“What dirty business was that, Mrs. Vulch?” he asked, quietly, so as not to upset her further.
“Where’d he get the money for that gelding from?” was her answer. “Vulch never had two pennies to rub together. If it wasn’t for me inheriting my uncle’s house, we’d have been living under a haystack. Then in his second last letter he says he’s got hisself a blood gelding. And that letter I got yesterday, boasting that his pockets would soon be jingling and he’d come and fetch me. Here, read it for yourself,” she said, and rose to hunt around the crowded room for the letter, while Black waited with bated breath. She found it tucked under the milk jug. Milk had dripped on to it, leaving a crusty circle.
“Care for a cuppa?” she asked, when she handed it to him. “Don’t I wish I had something stronger. My nerves could do with some bracing. It’s not every day your husband dies on you.”
“Why don’t I nip out and get us a bottle?” he said. “I passed a gin house not far away.” Her tongue would run more freely with a little gin inside her.
“I wouldn’t say no,” she said at once. “It’s my nerves, that’s what it is. Vulch dead. I can’t believe it.”
He took the note and dashed around the corner to buy the bottle of gin, read the note while he waited for service, and darted back. The note was as Minnie had said. “Minnie: I miss you something awful. I have a little something running that will make us rich. Don’t come home. I don’t want you mixed up in it. I’ll come for you real soon and we’ll have a real good time in London before we go home. Your loving husband, Howie.”
He was careful to get a couple of glasses of the gin into Minnie before he questioned her about the letter. It wasn’t enough to make her tipsy, but he hoped it would dull her wariness. “What do you figure he was doing to make the money?” he asked, in a companionable way.
“Vulch would turn his hand to just about anything that came along, but it wasn’t cards. He never made enough at that to keep the bailiff from the door. If I’d of been home I could tell you more.”
“Did he ever have anything to do with the Richardsons?”

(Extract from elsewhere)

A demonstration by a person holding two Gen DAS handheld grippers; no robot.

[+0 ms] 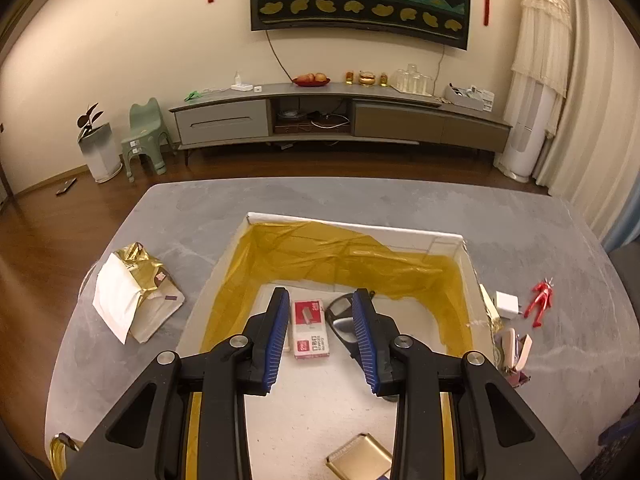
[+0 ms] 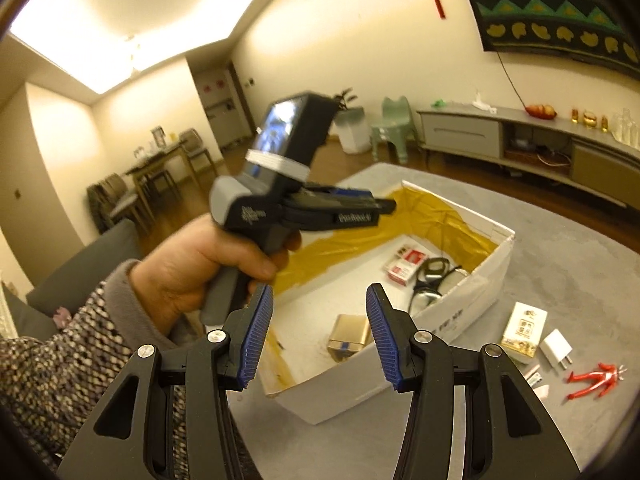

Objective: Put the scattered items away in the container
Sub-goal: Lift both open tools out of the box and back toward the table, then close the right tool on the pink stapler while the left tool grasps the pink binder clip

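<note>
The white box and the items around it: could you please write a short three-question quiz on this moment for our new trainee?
1. True or false: the staple box already lies inside the white box.
2. Which item is still out on the grey table?
A. the goggles
B. the red figurine
C. the gold tin
3. Fill in: the left gripper hangs over the white box with its jaws ____.

Key:
1. True.
2. B; the figurine lies beside the white charger plug, outside the box.
3. Open, holding nothing.
</note>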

“Them at Redley Hall? They wouldn’t give the likes of Vulch the time of day. Mind you, I never seen them myself. I just heard they’d be coming when the old gaffer turned up his toes and the niece got the place. I know Vulch asked Sir William for work when they were at the hotel in London. It was the one where Vulch was working as an ostler. When he found out who they were, he asked Sir William if he’d be needing help at Redley Hall, but he was turned down flat. I expect he went with ale on his breath. He never could tug his forelock neither.” She ended on a tsk that was half annoyance, half pride.
“The Richardsons stayed at the hotel where Vulch was working?” he asked, moderating his voice to mere casual interest.
“That’s right. Stephens’s Hotel on Bond Street, where the officers stay. You’d think the likes of them would stay at a fancier place like the Clarendon or the Pulteney. Well, the wife being a bit simple, I daresay he didn’t want to parade her in front of the smarts and swells.”
He had to lower his head to hide the fierce interest he feared might escape his eyes. “The wife was a bit of a knock-in-the-cradle, was she?” he asked quietly, flicking an invisible speck of dust from his sleeve.
“I know she wasn’t let out without a keeper. They took most of their meals in their room as well. Vulch said the keeper and Sir William went out one night. Something between them I shouldn’t wonder, the wife being simple. One of the maids told Vulch the wife played with dolls, if play’s the right word. She treated that little dolly like it was alive. Told the maids to tiptoe so as not to wake the baby. Sir William treated her like a child. Well, he had to, didn’t he? She got out once and was found bawling in the lobby, looking for her baby. Can you believe it?”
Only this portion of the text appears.